Charles KingPrincipal Analyst, Pund-IT Research

By automating recovery, IT admins can spend more time helping users resolve technical issues and other problems.

With continuous backup now at their disposal, users can also minimize the threat of data loss because of a complete master outage. Users can further protect masters from a single data center failure with the ability to add multizone clusters. For instance, if one data center goes offline, there would be no impact to availability because the IBM Cloud runs an "active-active master," IBM said.

One of the new improvements in Red Hat OpenShift on IBM Cloud allows "cluster-admin access" without the risk of an admin accidentally taking down the master. Master nodes for the offering are physically isolated from the worker nodes, the company explained, making the master nodes inaccessible from any of the worker nodes within the cluster.

Additional as-a-service features for OpenShift 4.3 operators include automated updates and health checks for those tools deployed into OpenShift, along with serverless applications development for event-based workloads and microservices management for distributed componentized applications.

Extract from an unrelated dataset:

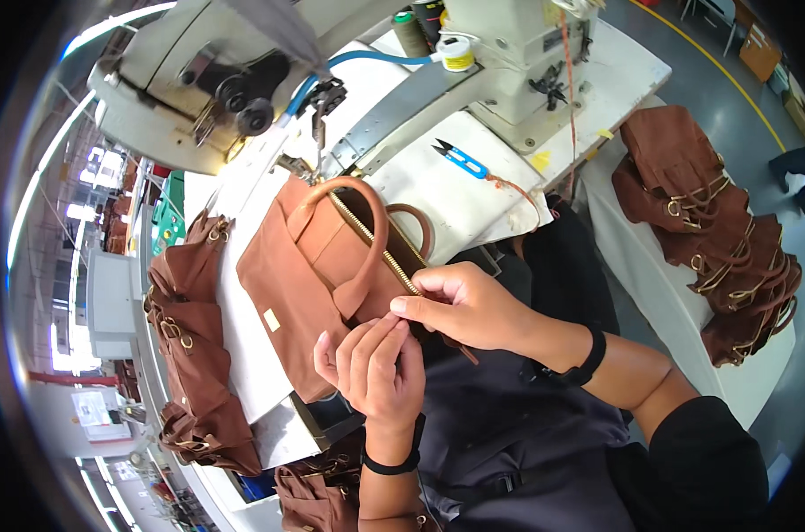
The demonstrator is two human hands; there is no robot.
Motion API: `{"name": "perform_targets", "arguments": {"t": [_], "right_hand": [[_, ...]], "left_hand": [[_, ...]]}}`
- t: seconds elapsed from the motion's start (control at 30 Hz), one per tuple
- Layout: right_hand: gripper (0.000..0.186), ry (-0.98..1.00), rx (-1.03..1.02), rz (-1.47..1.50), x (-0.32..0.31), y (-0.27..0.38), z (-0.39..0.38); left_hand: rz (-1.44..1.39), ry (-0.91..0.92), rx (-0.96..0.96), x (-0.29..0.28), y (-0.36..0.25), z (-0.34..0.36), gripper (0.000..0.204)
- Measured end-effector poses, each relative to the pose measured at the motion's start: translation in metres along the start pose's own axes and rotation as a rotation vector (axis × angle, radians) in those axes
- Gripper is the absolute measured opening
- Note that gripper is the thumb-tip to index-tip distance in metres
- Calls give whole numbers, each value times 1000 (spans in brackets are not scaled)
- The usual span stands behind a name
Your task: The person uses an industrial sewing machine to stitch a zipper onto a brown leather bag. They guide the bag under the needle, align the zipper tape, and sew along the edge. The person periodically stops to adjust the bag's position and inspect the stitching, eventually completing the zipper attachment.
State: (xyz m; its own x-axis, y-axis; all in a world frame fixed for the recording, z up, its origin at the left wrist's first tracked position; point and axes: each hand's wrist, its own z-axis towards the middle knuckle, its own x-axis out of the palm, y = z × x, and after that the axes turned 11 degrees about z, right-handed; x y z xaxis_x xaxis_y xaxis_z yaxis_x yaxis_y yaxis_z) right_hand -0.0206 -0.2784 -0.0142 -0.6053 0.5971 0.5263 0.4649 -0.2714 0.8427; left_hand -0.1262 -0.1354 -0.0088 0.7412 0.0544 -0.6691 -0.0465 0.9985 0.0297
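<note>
A brown handbag [282, 244] lies tilted on the white table under the sewing machine's needle area. It has two rolled handles, a gold zipper [400, 270] along its opening and a small pale tag on the front. My right hand [473, 306] pinches the bag's edge by the near end of the zipper, thumb and forefinger together. Just below it, my left hand [376, 363] has its fingers curled and drawn together, thumb tip toward the right hand. Whatever lies between the left fingertips is too small to tell. A thin brown strap end hangs below the right hand.
The sewing machine [526, 75] spans the far side, its head [180, 80] at upper left. Blue-handled thread snips [462, 160] lie on the table. Brown bags are piled at left [189, 341] and right [677, 177]. Thread cones [409, 35] stand at the back.
</note>
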Motion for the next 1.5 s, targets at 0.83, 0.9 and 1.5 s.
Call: {"name": "perform_targets", "arguments": {"t": [0.83, 0.9, 1.5], "right_hand": [[34, 54, -179, 436, 20, -43, 11], [33, 58, -150, 514, 24, -43, 11], [35, 16, -115, 471, 29, -31, 6]], "left_hand": [[666, 376, 217, -108, 83, 94, 45], [469, 535, 127, -95, 110, 72, 46], [124, 563, 79, -30, 37, 62, 85]]}}
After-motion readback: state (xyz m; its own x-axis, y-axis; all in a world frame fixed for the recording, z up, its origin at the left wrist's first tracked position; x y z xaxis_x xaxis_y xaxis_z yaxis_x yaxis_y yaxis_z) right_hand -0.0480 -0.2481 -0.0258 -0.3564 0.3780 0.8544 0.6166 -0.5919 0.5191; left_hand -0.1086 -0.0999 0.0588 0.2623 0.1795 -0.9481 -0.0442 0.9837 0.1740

Pricing for OpenShift on IBM Cloud varies based on factors such as number of cores, resource use and type of storage.

OpenShift 4.4

At this week's Red Hat Summit, the company debuted OpenShift 4.4, which uses the Kubernetes Operators model to better automate OpenShift services that is typically used to deploy containerized applications, the company said. Based on the 1.17 version of Kubernetes, the latest version also features enhancements to OpenShift 4.4's basic compute, networking and storage capabilities.

Company officials did not address when version 4.4 would be fully optimized to take advantage of the IBM Cloud.

Underscoring its commitment to ongoing open source initiatives aimed at developers, IBM Research has contributed to two new projects. The first, called Encrypted Container Images, which is intended to ensure that container images remain encrypted and private, and the second, called Trusted Service Identity, is designed to ensure the data processed by these images also remains secure.